Set down, please, exactly the lines below that run from the line with "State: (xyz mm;" to the line with "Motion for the", both lines included.

SOURCE DATA:
^^^^
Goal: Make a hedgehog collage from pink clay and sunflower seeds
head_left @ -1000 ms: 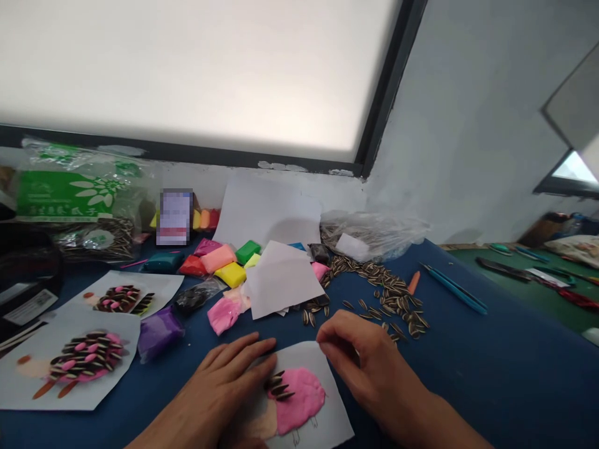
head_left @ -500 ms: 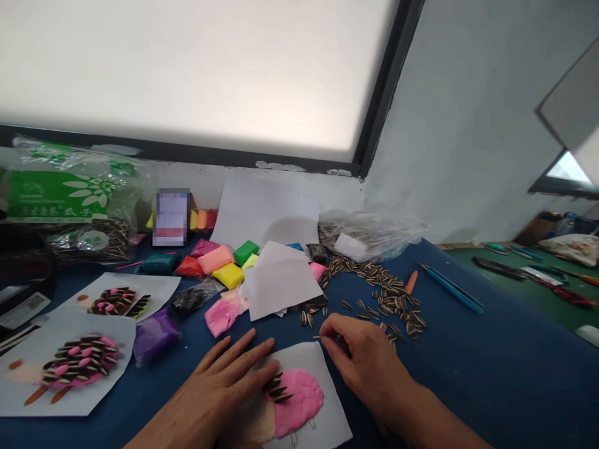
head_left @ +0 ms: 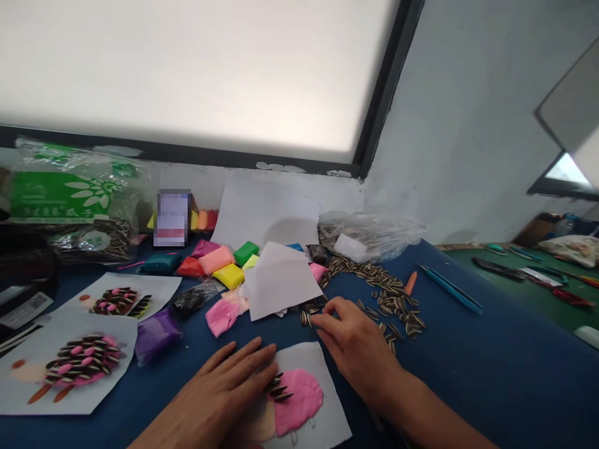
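Note:
My left hand [head_left: 229,390] lies flat, fingers stretched out, over the left part of a white paper sheet [head_left: 330,408]. The sheet bears pink clay [head_left: 299,399] in a rounded body shape and a pale clay patch [head_left: 262,424], partly hidden by my hand. Several striped sunflower seeds [head_left: 279,390] stick out of the pink clay's left side. Above the sheet's upper right corner is my right hand [head_left: 353,349]. Its index finger and thumb tips are slightly apart, beside two loose sunflower seeds [head_left: 306,319]; no seed shows between them.
More seeds [head_left: 388,290] are scattered behind my right hand, near an orange stick [head_left: 411,283] and a blue pen-like tool [head_left: 452,288]. Two finished hedgehog pictures [head_left: 82,365] lie left, with purple clay [head_left: 159,333] alongside. Colored clay packs [head_left: 229,275] and loose papers [head_left: 281,280] sit further back.
My right hand has moved slightly left and away from me, toward the loose seeds. The thin pale seed that showed at its fingertips is out of sight. My left hand stays nearly still.

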The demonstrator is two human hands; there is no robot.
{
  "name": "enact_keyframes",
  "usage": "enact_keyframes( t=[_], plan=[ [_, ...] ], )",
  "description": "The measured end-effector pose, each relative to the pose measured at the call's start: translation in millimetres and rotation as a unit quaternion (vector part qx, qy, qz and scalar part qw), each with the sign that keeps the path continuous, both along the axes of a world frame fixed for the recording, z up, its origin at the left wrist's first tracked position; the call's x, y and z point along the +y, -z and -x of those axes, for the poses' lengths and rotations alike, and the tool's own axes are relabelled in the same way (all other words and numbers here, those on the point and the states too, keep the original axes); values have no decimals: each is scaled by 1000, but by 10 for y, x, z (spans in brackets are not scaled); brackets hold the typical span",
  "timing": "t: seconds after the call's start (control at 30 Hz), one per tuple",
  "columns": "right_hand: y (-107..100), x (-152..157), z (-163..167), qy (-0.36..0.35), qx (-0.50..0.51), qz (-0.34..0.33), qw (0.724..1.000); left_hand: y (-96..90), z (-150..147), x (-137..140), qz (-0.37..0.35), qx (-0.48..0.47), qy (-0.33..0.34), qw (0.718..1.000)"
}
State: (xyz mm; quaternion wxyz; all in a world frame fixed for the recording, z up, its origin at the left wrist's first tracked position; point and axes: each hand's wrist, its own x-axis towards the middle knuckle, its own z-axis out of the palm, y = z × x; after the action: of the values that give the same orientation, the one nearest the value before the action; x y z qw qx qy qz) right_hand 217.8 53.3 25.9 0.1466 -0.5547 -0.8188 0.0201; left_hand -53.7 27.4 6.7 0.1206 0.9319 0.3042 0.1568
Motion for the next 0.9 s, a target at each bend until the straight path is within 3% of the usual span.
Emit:
enact_keyframes(
  t=[0.6, 0.8, 0.9],
  plan=[
    [32, 119, 6, -4, -36, 31, 999, 81, 36, 19, 16, -38, -4, 999],
    [-68, 35, 16, -31, 27, 48, 998, 52, 11, 31, 4, -47, 0, 999],
    [-79, -62, 48, -80, 119, 81, 986, 58, 1, 28, 1, -49, -4, 999]
  ],
)
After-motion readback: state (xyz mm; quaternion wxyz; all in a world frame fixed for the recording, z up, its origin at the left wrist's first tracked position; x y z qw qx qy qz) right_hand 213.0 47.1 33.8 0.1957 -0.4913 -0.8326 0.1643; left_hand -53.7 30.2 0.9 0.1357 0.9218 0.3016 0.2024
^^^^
WRITTEN SOLUTION:
State: (xyz mm; quaternion wxyz; all in a world frame fixed for the recording, z up, its origin at the left wrist's first tracked position; point and axes: each hand's wrist, its own x-axis towards the middle knuckle, its own z-axis out of the palm, y = z × x; after the action: of the values that give the same orientation, the one nearest the value before the action; x y z qw qx qy qz) right_hand 217.8 53.3 25.9 0.1466 -0.5547 -0.8188 0.0201; left_hand -53.7 27.4 6.7 0.1206 0.9319 0.3042 0.1568
Motion for the next 0.9 s, a target at each bend until the straight path is within 3% of the usual span.

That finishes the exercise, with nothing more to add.